COURT FILE NO.: CR-20-70000079-0000
DATE: 20220609
ONTARIO
SUPERIOR COURT OF JUSTICE
BETWEEN:
HER MAJESTY THE QUEEN
– and –
DINESH ASWAL
David Spence, for the Crown
Victoria Strugurescu, for the Defence
HEARD: June 2, 2022
R.F. GOLDSTEIN J.
[1] Dinesh Aswal is charged with sexually assaulting C.N., the complainant. The Crown alleges that the accused took C.N. to a park for a bonfire over the Canada Day long weekend in 2018. The complainant drank and became intoxicated. They went back to the accused’s apartment. The Crown alleges that the accused continually assaulted the complainant over the rest of the weekend, with occasional respites.
[2] The Crown applies for an order pursuant to s. 486.2(2) of the Criminal Code that the complainant be permitted to testify via closed circuit television (CCTV). The Crown also applies for an order that the complainant have a support dog present and close to her. The trial will commence on June 13, 2022.
[3] At the time of the alleged offences the complainant was 18 years old. The accused was 47. Detective West, the officer-in-charge of the case, filed an affidavit setting out the allegations as well as some personal facts about the complainant. She is apparently on the spectrum for autism and Asperger’s Syndrome. She has attention deficit hyperactivity disorder, or ADHD. In May 2022 Detective West met with the complainant. The complainant said that she was anxious about the upcoming trial. She was having difficulty concentrating. She has been experiencing panic attacks. She told Detective West that she fears confronting the accused in person.
[4] Counsel for Mr. Aswal argues that the application should be dismissed. The complainant testified at the preliminary inquiry in person and had no difficulties. She was responsive to questions. No doubt it would be more pleasant for her to testify outside the presence of the accused, but that is not the test. There is no medical evidence or paper evidence that would confirm the diagnoses of autism, Aspergers, and ADHD. The evidence is insufficient to show that the complainant could not give a full and candid account.
[5] I do not agree. I find that the order should be made.
[6] Section 486.2(2) of the Criminal Code states (and I excerpt the key portions):
486.2 (2) …the judge or justice may, on application of the prosecutor in respect of a witness, or on application of a witness, order that the witness testify outside the court room or behind a screen or other device that would allow the witness not to see the accused if the judge or justice is of the opinion that the order would facilitate the giving of a full and candid account by the witness… or would otherwise be in the interest of the proper administration of justice.
[7] Section 486.2(3) of the Criminal Code sets out the factors to be considered:
486.2 (3) In determining whether to make an order under subsection (2), the judge or justice shall consider
(a) the age of the witness;
(b) the witness’ mental or physical disabilities, if any;
(c) the nature of the offence;
(d) the nature of any relationship between the witness and the accused;
(e) whether the witness needs the order for their security or to protect them from intimidation or retaliation;
(f) whether the order is needed to protect the identity of a peace officer who has acted, is acting or will be acting in an undercover capacity, or of a person who has acted, is acting or will be acting covertly under the direction of a peace officer;
(f.1) whether the order is needed to protect the witness’s identity if they have had, have or will have responsibilities relating to national security or intelligence;
(g) society’s interest in encouraging the reporting of offences and the participation of victims and witnesses in the criminal justice process; and
(h) any other factor that the judge or justice considers relevant.

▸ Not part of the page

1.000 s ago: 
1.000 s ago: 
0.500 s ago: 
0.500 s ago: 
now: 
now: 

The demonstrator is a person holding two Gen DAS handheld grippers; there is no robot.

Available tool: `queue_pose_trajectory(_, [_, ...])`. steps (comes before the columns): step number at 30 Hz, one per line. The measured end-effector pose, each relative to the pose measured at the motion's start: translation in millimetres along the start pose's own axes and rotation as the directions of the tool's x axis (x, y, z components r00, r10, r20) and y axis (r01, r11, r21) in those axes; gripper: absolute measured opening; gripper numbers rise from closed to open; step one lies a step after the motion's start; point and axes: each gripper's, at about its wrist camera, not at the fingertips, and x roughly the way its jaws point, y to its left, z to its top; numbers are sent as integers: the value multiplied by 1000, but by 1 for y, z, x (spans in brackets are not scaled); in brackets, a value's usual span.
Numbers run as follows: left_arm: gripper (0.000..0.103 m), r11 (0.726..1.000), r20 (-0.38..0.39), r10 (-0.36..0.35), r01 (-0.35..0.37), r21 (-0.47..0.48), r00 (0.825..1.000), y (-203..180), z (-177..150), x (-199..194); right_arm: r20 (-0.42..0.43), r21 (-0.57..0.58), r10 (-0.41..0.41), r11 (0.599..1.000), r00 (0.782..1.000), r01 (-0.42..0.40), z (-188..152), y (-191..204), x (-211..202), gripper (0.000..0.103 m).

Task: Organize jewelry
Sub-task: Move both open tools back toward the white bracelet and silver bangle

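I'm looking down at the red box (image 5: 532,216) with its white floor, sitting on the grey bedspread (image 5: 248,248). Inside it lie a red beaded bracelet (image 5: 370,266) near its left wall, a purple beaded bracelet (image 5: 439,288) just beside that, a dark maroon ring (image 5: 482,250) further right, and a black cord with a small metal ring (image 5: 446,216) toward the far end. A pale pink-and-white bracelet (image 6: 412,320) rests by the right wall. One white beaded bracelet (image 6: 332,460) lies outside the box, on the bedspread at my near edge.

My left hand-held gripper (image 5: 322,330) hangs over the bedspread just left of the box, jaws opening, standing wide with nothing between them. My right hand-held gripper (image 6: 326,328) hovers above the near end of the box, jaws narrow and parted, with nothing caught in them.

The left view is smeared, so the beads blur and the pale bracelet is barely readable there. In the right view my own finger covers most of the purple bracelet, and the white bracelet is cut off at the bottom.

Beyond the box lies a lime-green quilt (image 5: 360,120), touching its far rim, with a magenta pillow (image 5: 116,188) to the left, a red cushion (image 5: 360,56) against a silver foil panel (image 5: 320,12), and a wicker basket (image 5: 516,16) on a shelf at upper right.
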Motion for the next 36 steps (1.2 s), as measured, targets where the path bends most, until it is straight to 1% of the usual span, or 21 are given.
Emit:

[8] The criminal process is a search for the truth. Thus, evidence must be given in a way that facilitates eliciting the truth: R. v. Levogiannis, 1993 47 (SCC), [1993] 4 S.C.R. 475 at para. 13 per L'Heureux-Dubé J.
[9] As Backhouse J. noted in R. v. Jimaleh, [2016] O.J. No. 5133, at para. 7, the threshold was lowered in the last set of amendments from “necessary to obtain a full and candid account” to would facilitate the giving of a full and candid account”.
[10] In essence, the Crown must simply show that it is more likely the witness will give a full and candid account with a testimonial aid than without one. As Boswell J. put it in R. v. Evans, [2017] O.J. No. 7628 at para. 22:
What is required of the court, in an application under s. 486.2(2), is to assess whether permitting the use of a testimonial aid will enhance, rather than impede, the truth-seeking function of the trial.
[11] When I apply the factors set out in s. 486.2(3) I find that testifying by close-circuit television would facilitate the giving of a full and candid account in this case.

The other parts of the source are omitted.